NRx Pharmaceuticals has announced the publication of a paper in the American Journal of Clinical Psychopharmacology detailing a novel methodology for improving the reliability of psychometric ratings in clinical trials for depression. The approach, used in a Phase 2b/3 trial of NRX-101, achieved a 94.5% rating accuracy, potentially reducing the cost and risk of failure in future trials.
Enhanced Rater Reliability
The study, led by Sapko et al., focused on enhancing interrater reliability (IRR) on the Montgomery-Åsberg Depression Rating Scale (MADRS), a primary endpoint in depression trials.
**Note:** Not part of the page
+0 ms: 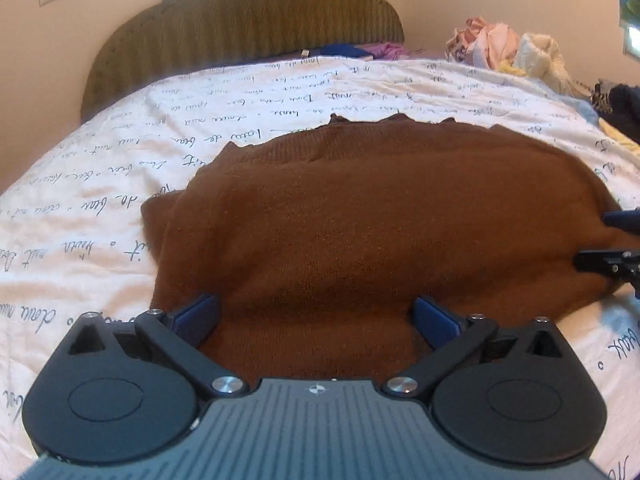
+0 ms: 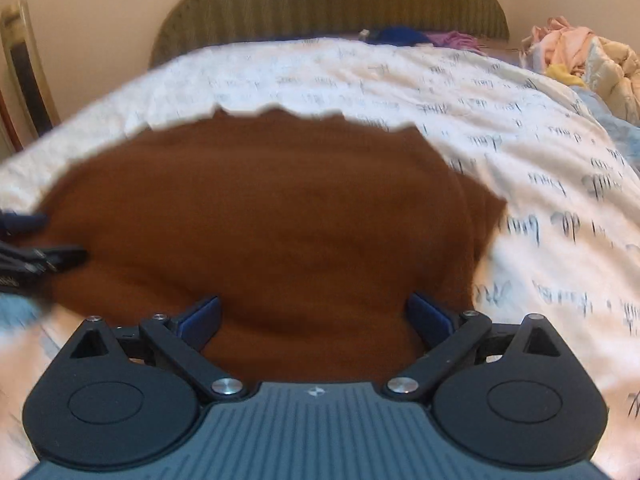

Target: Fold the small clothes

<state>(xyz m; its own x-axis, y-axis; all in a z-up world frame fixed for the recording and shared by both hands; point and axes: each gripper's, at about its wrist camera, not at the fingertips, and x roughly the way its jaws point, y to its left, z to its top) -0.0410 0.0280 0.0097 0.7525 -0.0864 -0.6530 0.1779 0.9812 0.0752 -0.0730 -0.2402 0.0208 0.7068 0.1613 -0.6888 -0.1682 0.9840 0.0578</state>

NRx Pharmaceuticals developed a comprehensive program for training and monitoring study site raters, addressing a common issue of statistical variability across different sites.
Impact on Clinical Trial Efficiency
According to Dr. Jonathan Javitt, Chairman, CEO, and Chief Scientist of NRx Pharmaceuticals, the improved methodology allowed the team to identify statistically significant improvements in recovery from suicidality and reduction in akathisia in a study with only 90 patients. Typically, such studies require several hundred participants to achieve statistical significance. The trial concordance, defined as no more than 3 points of disagreement between site raters and central raters on a 60-point scale, was observed in 94.5% of ratings. Standard industry practice often accepts variance up to 6 points.
Future Implications
NRx Pharmaceuticals plans to implement this improved methodology in future drug development and clinical trials within its network of HOPE clinics. The company is currently developing NRX-101, an FDA-designated investigational Breakthrough Therapy for suicidal treatment-resistant bipolar depression and chronic pain. They also plan to file an NDA for Accelerated Approval for NRX-101 in patients with bipolar depression and suicidality or akathisia. Additionally, NRx has announced plans to submit a New Drug Application for NRX-100 (IV ketamine) for the treatment of suicidal depression.